The Sphynx has been referred to as "the ET of the cat world." This is an intelligent, inquisitive, extremely friendly breed that is unusually people-oriented. Sphynx commonly greet their owners (or any other person, for that matter) at the front door, with obvious excitement and happiness. Sphynx are not known to be particularly fond of dogs or other cats, preferring all the available attention for themselves, although many do bond well with other companion animals. This probably is not the best choice for a home with young children. Whether a person is fond of this bald wrinkled cat, or whether a person is less than enthusiastic about its appearance, everyone has a strong and memorable reaction to meeting their first Sphynx.
Sphynx are alert, agile, highly active cats. They are perfectly capable of entertaining themselves for hours on end. Some enjoy a good game of fetch or chase. Their lively antics are a constant source of entertainment for their owners, who refer to them as being "elf-like."
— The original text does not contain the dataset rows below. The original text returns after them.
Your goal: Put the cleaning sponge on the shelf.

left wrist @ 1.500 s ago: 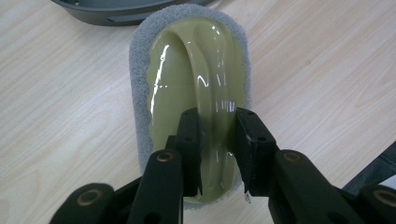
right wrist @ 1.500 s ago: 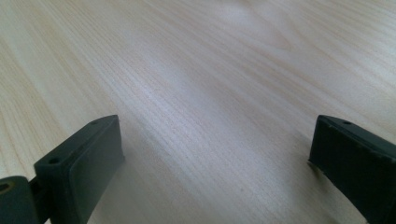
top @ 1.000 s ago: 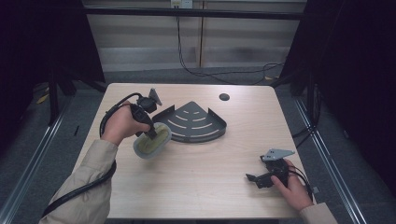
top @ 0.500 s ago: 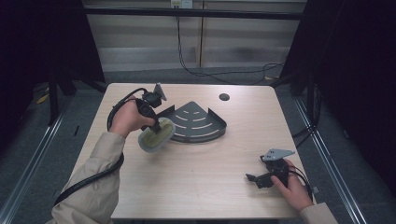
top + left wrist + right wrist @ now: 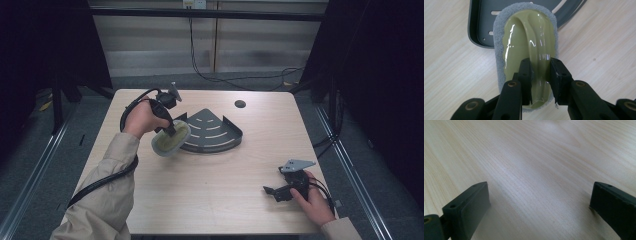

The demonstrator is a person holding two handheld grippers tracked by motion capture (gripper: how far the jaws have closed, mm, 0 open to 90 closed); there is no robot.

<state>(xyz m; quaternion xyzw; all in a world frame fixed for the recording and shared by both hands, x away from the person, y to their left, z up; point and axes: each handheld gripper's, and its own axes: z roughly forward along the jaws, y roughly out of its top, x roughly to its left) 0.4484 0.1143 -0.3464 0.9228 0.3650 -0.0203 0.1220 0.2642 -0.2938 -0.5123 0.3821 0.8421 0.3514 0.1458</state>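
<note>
The left forearm is stretched forward over the table (image 5: 210, 200), the wrist bent so that the left gripper (image 5: 167, 127) is pointed down and toward the rack; the right hand (image 5: 312, 200) is rested near the table's right front edge, with the right gripper (image 5: 280, 191) laid level and aimed leftward. 1 dark fan-shaped rack (image 5: 215, 132) is seen at the table's middle, 1 green scrubbing pad with a grey fringe (image 5: 529, 45) is counted, and 2 grippers are held. The left gripper's jaws are clamped on the pad's raised ridge, and the pad is carried over the rack's left edge; the right gripper's jaws are spread wide over bare wood, with nothing between them. Against the frame 1 second ago, the pad is found shifted from the bare table toward the rack; the right hand is unchanged.
</note>
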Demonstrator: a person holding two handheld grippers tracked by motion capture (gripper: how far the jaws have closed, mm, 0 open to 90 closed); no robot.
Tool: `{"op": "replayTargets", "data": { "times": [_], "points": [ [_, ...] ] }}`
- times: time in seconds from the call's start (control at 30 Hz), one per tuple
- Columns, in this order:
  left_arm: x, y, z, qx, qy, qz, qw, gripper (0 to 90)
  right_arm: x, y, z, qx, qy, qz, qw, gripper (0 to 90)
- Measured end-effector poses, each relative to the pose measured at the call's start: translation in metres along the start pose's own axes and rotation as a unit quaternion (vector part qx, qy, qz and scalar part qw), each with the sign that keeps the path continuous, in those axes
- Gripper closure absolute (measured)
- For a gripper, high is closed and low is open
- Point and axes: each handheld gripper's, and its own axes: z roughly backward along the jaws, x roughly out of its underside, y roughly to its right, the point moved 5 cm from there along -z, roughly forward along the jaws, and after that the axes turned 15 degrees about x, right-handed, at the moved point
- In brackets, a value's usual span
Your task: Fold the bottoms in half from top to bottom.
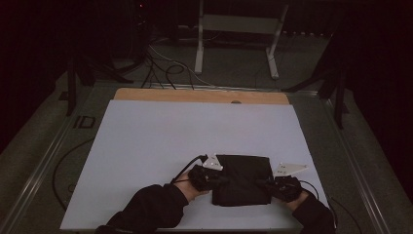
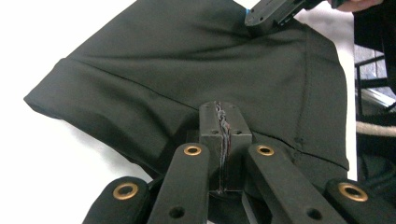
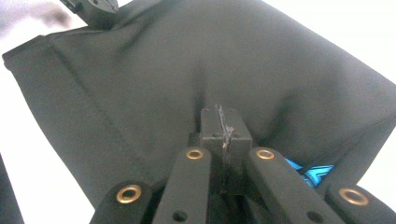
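A black folded garment point(image 1: 243, 178) lies on the white sheet point(image 1: 160, 141) near the front edge. My left gripper point(image 1: 221, 179) meets its left side and my right gripper point(image 1: 263, 183) its right side. In the left gripper view the jaws point(image 2: 219, 116) are pressed together on the dark cloth point(image 2: 187, 70), with the right gripper point(image 2: 271, 14) at the far edge. In the right gripper view the shut jaws point(image 3: 223, 121) pinch the cloth point(image 3: 210, 60), which puckers toward them. A blue print point(image 3: 310, 172) peeks out under a fold, and the left gripper point(image 3: 93, 9) shows at the top left.
The sheet covers a wooden table point(image 1: 195, 95) and spreads wide to the left of the garment and behind it. Cables point(image 1: 165, 68) and a white metal stand point(image 1: 272, 53) are on the floor beyond. A thin cable point(image 1: 63, 170) loops past the sheet's left edge.
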Motion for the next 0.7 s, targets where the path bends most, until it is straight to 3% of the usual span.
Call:
{"op": "replayTargets", "data": {
  "times": [0.43,0.7],
  "points": [
    [0.012,0.008,-0.006,0.006,-0.026,-0.005,0.9996,89.7,0.01,-0.009,0.004,-0.029,-0.015,0.016,0.9993,90.0],
    [0.016,0.013,-0.007,0.01,-0.029,-0.004,0.9995,89.7,0.014,-0.012,0.009,-0.04,-0.015,0.018,0.9989,90.0]
  ]
}}
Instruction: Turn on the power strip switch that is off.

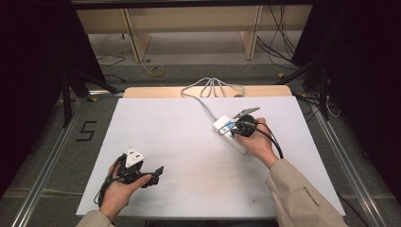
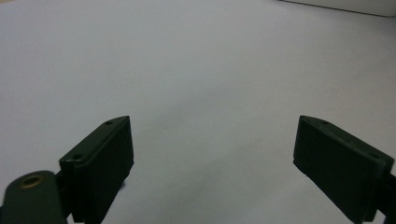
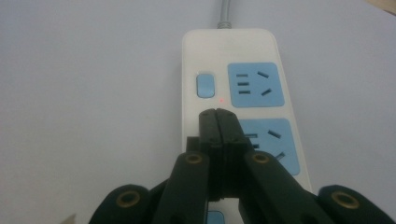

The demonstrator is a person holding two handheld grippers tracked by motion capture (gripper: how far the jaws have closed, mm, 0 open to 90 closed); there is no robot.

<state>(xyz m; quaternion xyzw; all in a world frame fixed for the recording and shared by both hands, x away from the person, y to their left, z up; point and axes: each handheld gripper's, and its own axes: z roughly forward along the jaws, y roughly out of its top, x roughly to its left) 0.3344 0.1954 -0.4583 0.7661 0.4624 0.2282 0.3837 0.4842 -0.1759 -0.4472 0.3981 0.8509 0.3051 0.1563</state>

The Sphynx has a characteristic stance, where it holds one of its front paws up and tucked back under its belly. They do not especially like being carried or petted vigorously, although they do love to lay on laps, earning them the nickname "the velcro lap cat". Sphynx prefer to be on warm, soft surfaces rather than on the ground or floor. Common places to find these cats are on top of computer monitors, in sunny windows, on a television or tucked under a blanket. They are well known for sleeping with their owners under the covers, as they are perpetual heat-seeking. The natural curiosity of the Sphynx can lead it into potentially dangerous situations. They certainly should not be left unattended out of doors for any long period of time.